Difendere i “confini dell’identità”

“Di solito, noi parliamo del nostro bisogno di difenderci: di difendere i nostri confini dell’identità, fisici, politici, etc. Il ruolo di Gerusalemme è di restare una città aperta, come lo ha sempre auspicato la Santa Sede. Certo, alcune porte sono necessarie, ma esse non devono finire per escludere. Noi dobbiamo imparare l’inclusione, non a respingere” aggiunge, facendosi portavoce della vocazione all’accoglienza della città santa, che può contare sulla creazione di posti di lavoro e la prosperità economica della sua popolazione autoctona.

Da come parla, si capisce che la preoccupazione del patriarca Pizzaballa non è solo per i latini - il cui numero non supera i 55mila fedeli fra Israele e la Cisgiordania - ma di tutti i popoli presenti nella diocesi, ivi comprese le decine di migliaia di migranti dall’Asia che vi lavorano. La rete pastorale della Chiesa latina comprende numerose strutture di accoglienza (parrocchie, asili nido, dispensari e ospedali, scuole, università e istituti di studi superiori, organizzazioni giovanili), al cui interno si possono incontrare queste popolazioni così diverse fra loro. 

Ore difficili

“Viviamo ore difficili” riconosce il primate latino, tenendo conto della vera e propria caccia all’uomo avviata dall’esercito israeliano e dagli atti vandalici e di odio anti-cristiani che si moltiplicano da parte di alcuni gruppi estremisti ebraici.”I Paesi della regione sembrano tutti presi in ostaggio, in un modo o nell‘altro, il che spiega l’emorragia umana che tutti vediamo” prosegue il patriarca. “In particolare - prosegue - ciò colpisce i cristiani, ma non si può impedire alle giovani generazioni di voler sfuggire da una situazione senza orizzonti”. In quest’ottica, il Libano è “la nazione a cui si rivolgono tutti i cristiani del mondo arabo, per trovare forza e dare un senso alla loro presenza” nella regione. 

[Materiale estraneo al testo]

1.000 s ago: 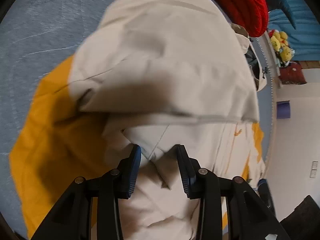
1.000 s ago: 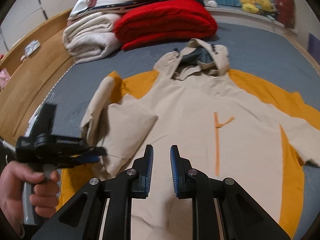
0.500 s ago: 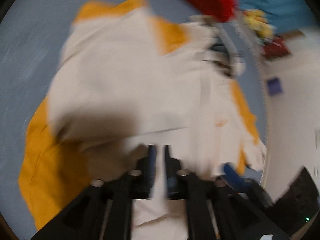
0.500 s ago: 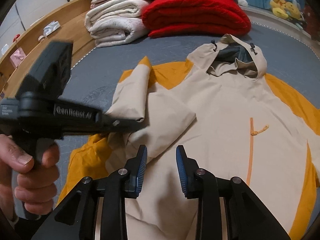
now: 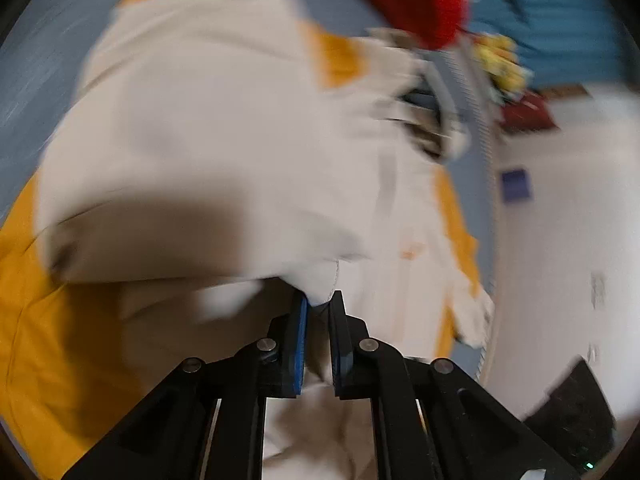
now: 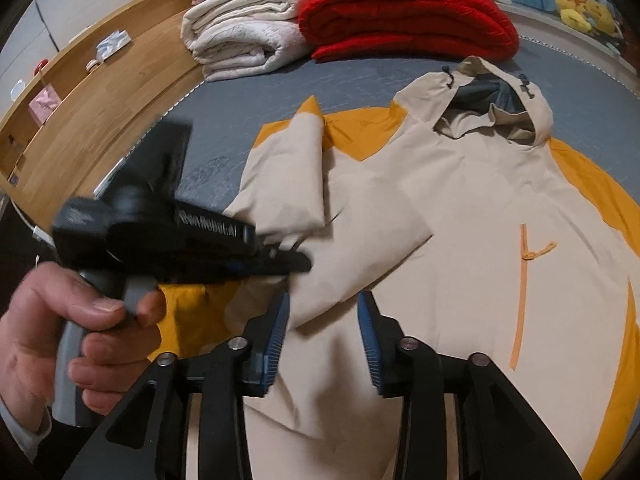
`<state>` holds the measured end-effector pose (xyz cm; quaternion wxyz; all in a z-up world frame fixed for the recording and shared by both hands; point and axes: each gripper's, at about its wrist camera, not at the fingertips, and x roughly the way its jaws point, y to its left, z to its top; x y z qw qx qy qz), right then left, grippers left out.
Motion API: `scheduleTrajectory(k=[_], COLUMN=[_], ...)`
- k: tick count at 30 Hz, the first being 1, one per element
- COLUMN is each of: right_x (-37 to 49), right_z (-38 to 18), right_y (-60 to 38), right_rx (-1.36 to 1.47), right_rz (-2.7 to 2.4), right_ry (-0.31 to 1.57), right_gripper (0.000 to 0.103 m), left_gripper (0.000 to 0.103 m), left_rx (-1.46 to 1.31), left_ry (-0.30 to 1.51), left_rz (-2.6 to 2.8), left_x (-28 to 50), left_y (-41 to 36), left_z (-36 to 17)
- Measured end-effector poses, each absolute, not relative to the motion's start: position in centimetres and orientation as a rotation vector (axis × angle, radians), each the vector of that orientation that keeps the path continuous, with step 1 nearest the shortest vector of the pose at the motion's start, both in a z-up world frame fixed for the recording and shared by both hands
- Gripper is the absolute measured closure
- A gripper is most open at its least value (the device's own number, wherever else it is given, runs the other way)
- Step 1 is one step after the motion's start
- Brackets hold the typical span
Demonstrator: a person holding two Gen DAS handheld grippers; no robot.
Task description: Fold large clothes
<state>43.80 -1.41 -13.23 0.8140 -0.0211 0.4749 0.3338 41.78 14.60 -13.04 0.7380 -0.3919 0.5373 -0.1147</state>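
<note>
A beige and yellow hooded jacket lies face up on the grey bed, its hood toward the far side. Its left sleeve is folded in over the chest. My left gripper is shut on a beige fold of that sleeve and holds it above the jacket; the view is blurred. It also shows in the right wrist view, held by a hand. My right gripper is open, its jaws wide apart over the jacket's lower front, holding nothing.
A folded red blanket and cream blankets are stacked at the far side of the bed. A wooden bed frame runs along the left. Yellow plush toys sit at the far right.
My left gripper has closed on the sleeve fabric and carried it inward over the jacket. My right gripper has opened wider and moved closer to the jacket.
</note>
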Motion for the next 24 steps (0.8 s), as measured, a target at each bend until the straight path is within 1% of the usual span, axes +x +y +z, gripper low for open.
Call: scheduleTrajectory(k=[5,11,12,13,14,15,16,17,21,24], right_x=[43.6,44.4,44.7,45.0,45.3,45.6,45.8,46.0,46.9,47.7], right_z=[-13.4,-13.5,-13.6,-13.6,-13.7,-13.8,-13.9,-13.9,-13.4,-12.2], right_y=[-1.1,-2.1,-2.4,-2.9,-3.2,-3.4,-3.7,-4.2,-6.4,-9.4], right_rx=[-0.071,-0.043,-0.023,0.004,0.020,0.040,0.058,0.074,0.129,0.204], right_rz=[0.706,0.628,0.615,0.599,0.591,0.588,0.579,0.555,0.463,0.367], right_ry=[1.008,1.003,1.009,1.012,1.021,1.031,1.036,1.031,1.002,0.954], right_gripper=[0.059,0.059,0.060,0.063,0.076,0.085,0.088,0.093,0.099,0.100], left_gripper=[0.095,0.095,0.095,0.094,0.093,0.093,0.092,0.092,0.092,0.092], left_rx=[-0.803,-0.783,-0.781,-0.784,-0.790,-0.801,-0.805,-0.808,-0.784,-0.692], left_ry=[1.142,1.173,1.170,1.171,1.168,1.154,1.144,1.126,1.041,1.003], left_rz=[-0.427,-0.488,-0.482,-0.479,-0.478,-0.478,-0.473,-0.461,-0.313,-0.119], left_x=[43.2,43.2,43.2,43.2,43.2,43.2,43.2,43.1,42.9,42.5], left_y=[11.3,10.1,10.2,10.3,10.3,10.6,11.0,11.4,14.4,16.8], left_z=[-10.8,-10.7,-10.6,-10.6,-10.5,-10.2,-10.0,-9.6,-8.0,-7.3])
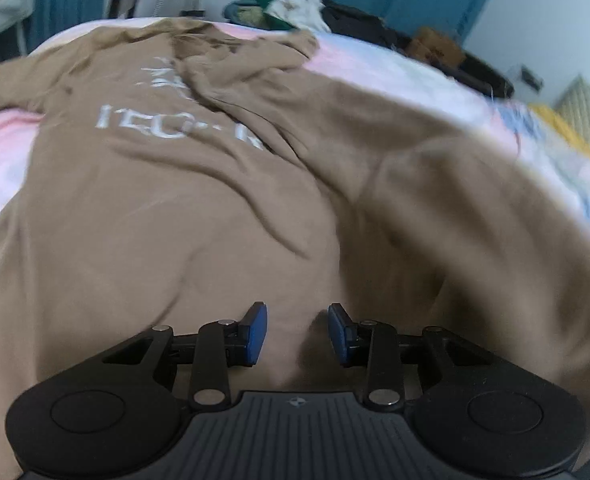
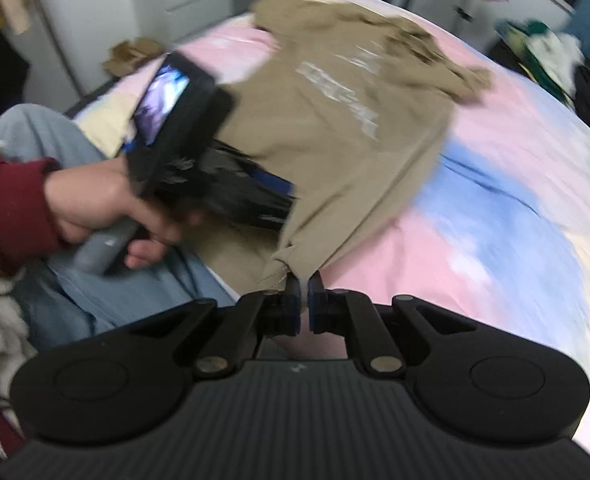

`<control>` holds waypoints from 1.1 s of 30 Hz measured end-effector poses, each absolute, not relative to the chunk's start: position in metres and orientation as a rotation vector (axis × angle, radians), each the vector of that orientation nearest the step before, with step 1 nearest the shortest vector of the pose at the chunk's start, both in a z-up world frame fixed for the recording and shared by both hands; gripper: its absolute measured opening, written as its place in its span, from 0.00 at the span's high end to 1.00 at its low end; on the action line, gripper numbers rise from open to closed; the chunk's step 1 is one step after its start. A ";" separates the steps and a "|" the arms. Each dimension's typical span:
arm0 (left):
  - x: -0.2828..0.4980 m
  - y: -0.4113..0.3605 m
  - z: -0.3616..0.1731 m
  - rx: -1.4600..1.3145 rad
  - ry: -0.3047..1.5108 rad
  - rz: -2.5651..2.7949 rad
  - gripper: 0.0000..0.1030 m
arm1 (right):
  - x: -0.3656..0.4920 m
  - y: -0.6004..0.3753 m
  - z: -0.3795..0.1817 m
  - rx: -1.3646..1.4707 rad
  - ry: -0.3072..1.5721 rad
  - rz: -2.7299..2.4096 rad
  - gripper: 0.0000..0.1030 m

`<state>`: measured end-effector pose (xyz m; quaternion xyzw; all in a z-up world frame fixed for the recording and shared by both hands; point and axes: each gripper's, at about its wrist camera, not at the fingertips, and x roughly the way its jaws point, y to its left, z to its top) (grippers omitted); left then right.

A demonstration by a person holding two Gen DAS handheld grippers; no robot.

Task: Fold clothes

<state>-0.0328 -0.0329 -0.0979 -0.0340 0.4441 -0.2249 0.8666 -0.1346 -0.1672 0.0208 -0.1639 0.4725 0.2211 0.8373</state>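
Only the right wrist view shows the right tool pinching the shirt hem.

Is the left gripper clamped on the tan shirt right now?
No. The left gripper has its blue pads spread apart over the tan shirt, nothing pinched between them.

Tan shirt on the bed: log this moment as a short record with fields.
garment: tan shirt with white lettering, spread crumpled on the bed
surface: pastel pink and blue bedsheet
right tongs: shut on the shirt's near corner, fabric pulled taut
left tongs: open over the shirt, gripping nothing
left hand: holding the left tool's handle
image quality: motion blur in both views
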 end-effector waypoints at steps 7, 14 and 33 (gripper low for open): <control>-0.029 0.027 -0.064 -0.302 0.824 -0.420 0.57 | -0.108 -0.119 -0.026 -0.312 1.020 0.582 0.93; -0.004 0.050 -0.055 -0.457 0.810 -0.403 0.50 | -0.085 -0.128 -0.053 -0.148 1.138 0.647 0.81; 0.189 -0.010 -0.120 -0.532 0.929 -0.282 0.48 | -0.051 -0.158 -0.100 0.029 0.876 0.508 0.64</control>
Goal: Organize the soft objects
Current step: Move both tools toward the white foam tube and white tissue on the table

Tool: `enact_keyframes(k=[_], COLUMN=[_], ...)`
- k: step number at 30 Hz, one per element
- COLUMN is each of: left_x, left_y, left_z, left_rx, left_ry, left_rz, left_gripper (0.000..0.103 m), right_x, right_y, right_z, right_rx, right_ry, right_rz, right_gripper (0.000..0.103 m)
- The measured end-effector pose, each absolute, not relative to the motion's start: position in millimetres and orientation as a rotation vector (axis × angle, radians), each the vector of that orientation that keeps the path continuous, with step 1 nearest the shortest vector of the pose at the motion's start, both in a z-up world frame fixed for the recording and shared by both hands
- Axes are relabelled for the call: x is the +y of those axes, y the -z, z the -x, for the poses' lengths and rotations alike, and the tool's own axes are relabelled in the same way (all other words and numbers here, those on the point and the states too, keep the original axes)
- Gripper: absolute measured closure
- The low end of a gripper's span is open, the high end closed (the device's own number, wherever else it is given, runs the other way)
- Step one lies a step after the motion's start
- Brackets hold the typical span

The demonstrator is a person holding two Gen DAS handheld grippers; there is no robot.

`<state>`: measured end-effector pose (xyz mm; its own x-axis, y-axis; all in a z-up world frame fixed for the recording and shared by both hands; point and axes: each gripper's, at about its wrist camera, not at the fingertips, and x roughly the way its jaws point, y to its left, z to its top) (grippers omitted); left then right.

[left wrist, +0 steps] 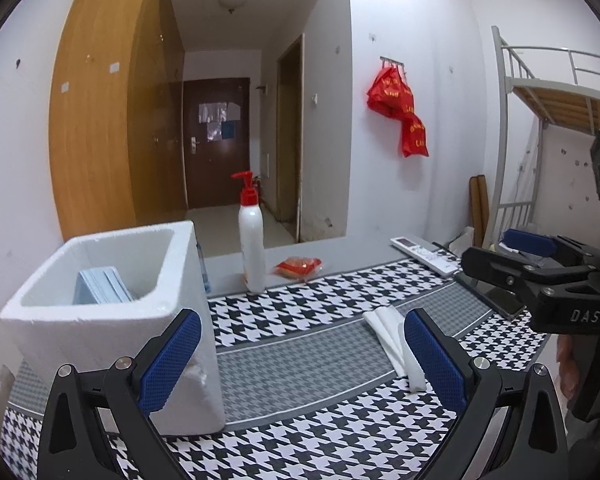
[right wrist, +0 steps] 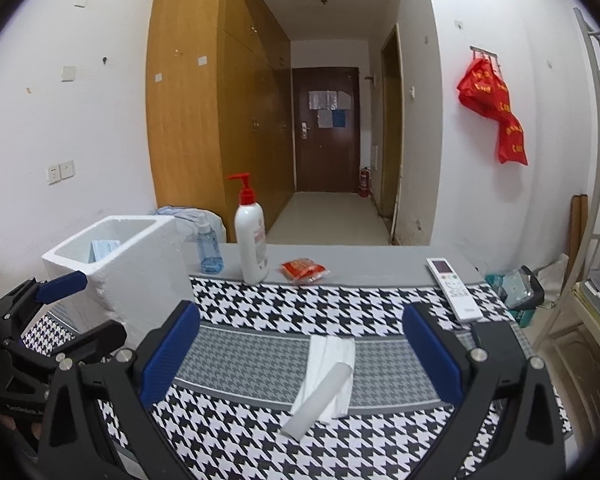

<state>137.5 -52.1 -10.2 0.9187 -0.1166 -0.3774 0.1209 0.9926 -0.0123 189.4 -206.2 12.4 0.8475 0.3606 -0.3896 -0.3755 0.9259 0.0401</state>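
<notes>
A white folded cloth [right wrist: 329,376] lies on the houndstooth table cover [right wrist: 260,304], with a white strip across it. It also shows in the left wrist view [left wrist: 394,340]. My right gripper [right wrist: 300,354] is open, hovering just in front of the cloth, which lies between its blue pads [right wrist: 172,354]. My left gripper [left wrist: 302,360] is open and empty beside a white foam box [left wrist: 112,312] that holds a stack of blue face masks [left wrist: 102,285]. The box shows in the right wrist view [right wrist: 124,268] too.
A white pump bottle [right wrist: 252,240], a small blue bottle [right wrist: 209,250], a red snack packet [right wrist: 304,270] and a white remote [right wrist: 454,288] sit along the table's far edge. A dark phone [left wrist: 492,294] lies at right. A bunk bed [left wrist: 548,120] stands on the right.
</notes>
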Motion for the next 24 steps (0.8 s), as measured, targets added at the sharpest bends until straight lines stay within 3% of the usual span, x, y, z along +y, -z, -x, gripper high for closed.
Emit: enact_keyframes(k=[24], left_x=[-107.6], left_y=[51.7], left_z=[-161.2], left_rx=[0.493], left_ry=[0.212], left_rz=[-0.059], left_gripper=[0.001], right_x=[-245.7], right_y=[37.0], right_z=[-203.6], right_rx=[0.530], right_ry=[-0.338], right_rz=[0.000], right_gripper=[0.001])
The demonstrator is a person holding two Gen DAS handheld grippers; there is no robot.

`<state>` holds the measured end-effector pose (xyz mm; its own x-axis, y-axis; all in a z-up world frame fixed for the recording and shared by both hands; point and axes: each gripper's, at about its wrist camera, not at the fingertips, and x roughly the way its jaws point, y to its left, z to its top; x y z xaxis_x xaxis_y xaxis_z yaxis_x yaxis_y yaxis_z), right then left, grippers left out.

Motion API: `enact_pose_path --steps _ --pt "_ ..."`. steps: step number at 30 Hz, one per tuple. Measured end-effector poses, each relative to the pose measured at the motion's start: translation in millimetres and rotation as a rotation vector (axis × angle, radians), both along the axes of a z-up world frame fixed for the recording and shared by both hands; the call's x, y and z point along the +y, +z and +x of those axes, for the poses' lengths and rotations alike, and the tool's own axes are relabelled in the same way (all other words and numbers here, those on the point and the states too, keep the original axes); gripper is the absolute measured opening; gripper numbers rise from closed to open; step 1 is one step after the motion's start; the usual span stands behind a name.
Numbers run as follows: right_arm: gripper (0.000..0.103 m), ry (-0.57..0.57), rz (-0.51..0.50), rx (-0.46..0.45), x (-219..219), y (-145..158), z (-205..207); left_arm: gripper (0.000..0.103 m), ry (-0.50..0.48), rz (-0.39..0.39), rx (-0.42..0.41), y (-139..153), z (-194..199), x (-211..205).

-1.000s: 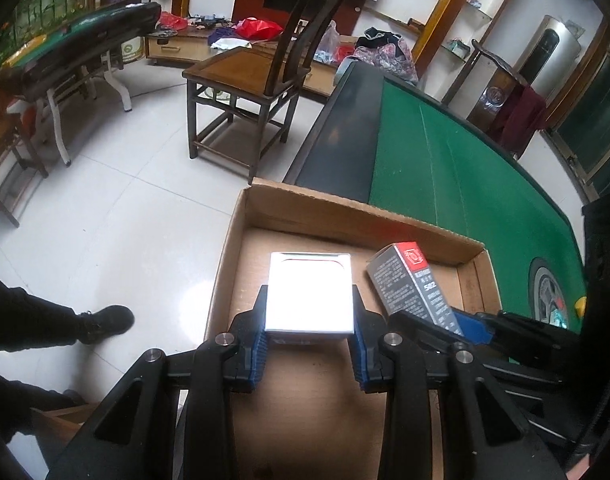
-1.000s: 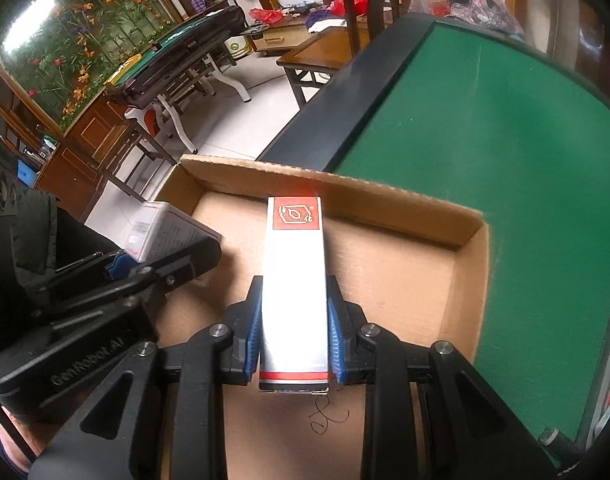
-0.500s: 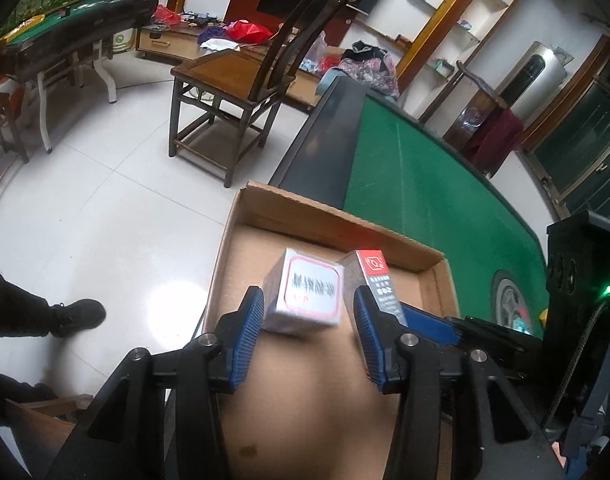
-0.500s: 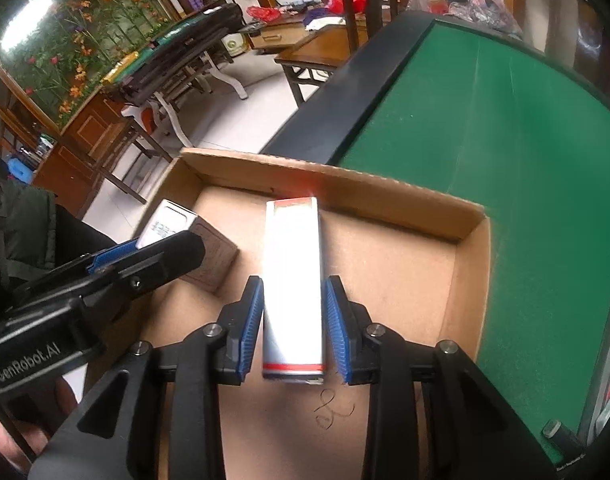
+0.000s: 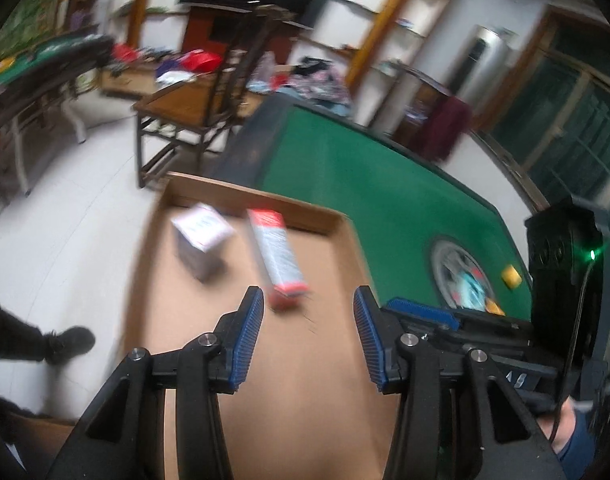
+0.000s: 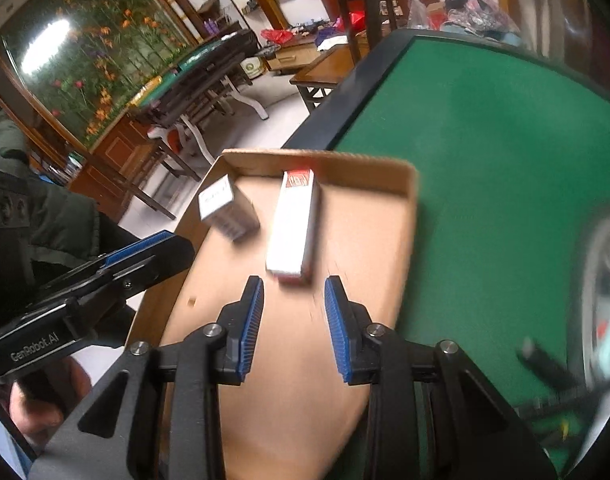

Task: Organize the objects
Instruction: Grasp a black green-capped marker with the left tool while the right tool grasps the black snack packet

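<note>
On a green felt table (image 6: 485,168), a shallow cardboard box (image 6: 401,184) held two packages: a small white carton (image 6: 225,208) toward its left wall and, just beside it to the right, a long white-and-red carton (image 6: 293,224) lying flat. At left, the left gripper (image 5: 307,340) hovered above the box floor, jaws spread and empty; the right gripper (image 6: 293,326) likewise stood spread, holding nothing, just short of the long carton.

Two boxes (image 6: 292,224) (image 6: 224,210) (side by side) in tray (image 6: 369,240)
</note>
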<state>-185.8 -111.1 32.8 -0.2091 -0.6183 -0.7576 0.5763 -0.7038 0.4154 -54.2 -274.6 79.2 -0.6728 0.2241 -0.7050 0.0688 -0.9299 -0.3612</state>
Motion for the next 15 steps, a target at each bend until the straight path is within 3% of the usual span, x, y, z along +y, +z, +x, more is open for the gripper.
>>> enact_pose_path --steps 9,15 --pt "0.029 -0.095 -0.111 0.055 139 22 69 0.041 -0.37 -0.047 0.01 -7 46 132" --pt "0.036 -0.213 -0.09 0.155 235 26 101 0.041 -0.551 -0.177 -0.032 -25 67 205"
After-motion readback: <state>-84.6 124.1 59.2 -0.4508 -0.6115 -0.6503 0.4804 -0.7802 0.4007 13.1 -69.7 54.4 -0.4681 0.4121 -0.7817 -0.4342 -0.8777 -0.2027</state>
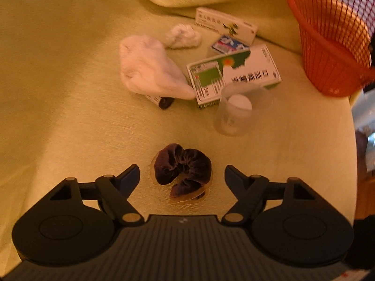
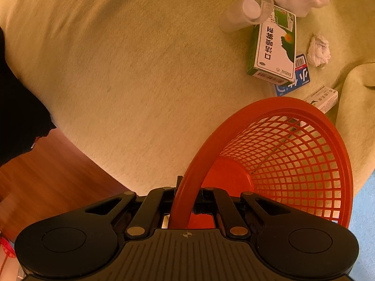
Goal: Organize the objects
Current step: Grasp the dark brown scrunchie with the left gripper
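We see the purple scrunchie (image 1: 184,169) on the surface (image 1: 70,93) between our left gripper (image 1: 182,175) jaws, spread wide, untouched; right gripper (image 2: 187,201) jaws clamp the red basket (image 2: 293,154) rim

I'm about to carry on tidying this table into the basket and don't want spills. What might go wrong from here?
The right claw pinches only the rim of the tilted red basket, so it may swing or slip. The open left claw brackets the soft dark scrunchie, which could squash out on closing. The clear cup just beyond looks easy to knock over.
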`<act>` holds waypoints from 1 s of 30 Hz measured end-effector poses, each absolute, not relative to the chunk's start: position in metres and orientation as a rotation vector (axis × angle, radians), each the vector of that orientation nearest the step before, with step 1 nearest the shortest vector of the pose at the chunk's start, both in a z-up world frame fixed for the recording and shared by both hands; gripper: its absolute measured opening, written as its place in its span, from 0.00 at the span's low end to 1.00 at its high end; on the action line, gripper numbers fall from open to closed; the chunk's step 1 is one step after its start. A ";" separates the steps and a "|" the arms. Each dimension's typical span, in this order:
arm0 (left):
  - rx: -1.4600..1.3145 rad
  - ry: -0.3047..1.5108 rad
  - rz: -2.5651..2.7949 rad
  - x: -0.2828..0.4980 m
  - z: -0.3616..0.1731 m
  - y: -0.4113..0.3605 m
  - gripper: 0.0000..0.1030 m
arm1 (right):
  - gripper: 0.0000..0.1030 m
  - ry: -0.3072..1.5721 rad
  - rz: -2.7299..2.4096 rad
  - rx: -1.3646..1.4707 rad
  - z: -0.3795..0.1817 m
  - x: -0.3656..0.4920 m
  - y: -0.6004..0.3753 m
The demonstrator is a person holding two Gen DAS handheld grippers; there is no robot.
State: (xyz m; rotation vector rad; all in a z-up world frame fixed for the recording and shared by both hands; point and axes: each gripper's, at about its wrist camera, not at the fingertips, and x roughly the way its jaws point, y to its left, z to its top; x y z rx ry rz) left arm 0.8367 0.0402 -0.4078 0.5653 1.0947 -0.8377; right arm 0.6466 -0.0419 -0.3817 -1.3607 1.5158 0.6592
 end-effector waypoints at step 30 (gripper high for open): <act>0.544 1.089 -0.856 0.836 -0.370 0.053 0.17 | 0.01 1.517 0.635 -1.360 -0.375 0.646 -0.040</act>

La missione educativa della Chiesa latina, vera “colonna portante” della presenza cristiana in Libano secondo il vescovo dei Latini libanesi César Essay è minacciata di bancarotta per il deprezzamento della lira. La questione è all’ordine del giorno della sessione di lavori, oltre alla situazione del clero ridotto, come tutta la popolazione, a uno stato di precarietà. “Il crollo di queste strutture causerebbe un colpo fatale per il Paese” insiste il vescovo, il quale aggiunge che quasi la metà degli studenti che frequentano scuole cattoliche fanno riferimento alla Chiesa latina. Questa missione “è di primaria importanza anche in Siria e in Iraq”, aggiunge il patriarca citando altre due realtà di grande rilevanza. 

Sinodo sulla sinodalità

Il Sinodo sulla sinodalità promosso da papa Francesco è fra i temi più importanti all’ordine del giorno della sessione. “Le cose non cambiano da sole” spiega ad AsiaNews il patriarca Pizzaballa. “Dobbiamo, prima di tutto, tracciare una chiara visione personale del lavoro da fare, poi dobbiamo lavorare a livello istituzionale, il che è molto più difficile”. Prendendo esempio dai lavori di salvaguardia del Santo Sepolcro, che è stato necessario attendere dal 1947, cioè 70 anni, perché si potessero compiere, il primate dei Latini commenta: “Bisogna saper aspettare che le persone con le quali si lavora capiscano. E non arrendersi. Se si sentono amate, le persone finiscono per accettare. Ci vuole più tempo, ma in questo modo durerà nel tempo!”.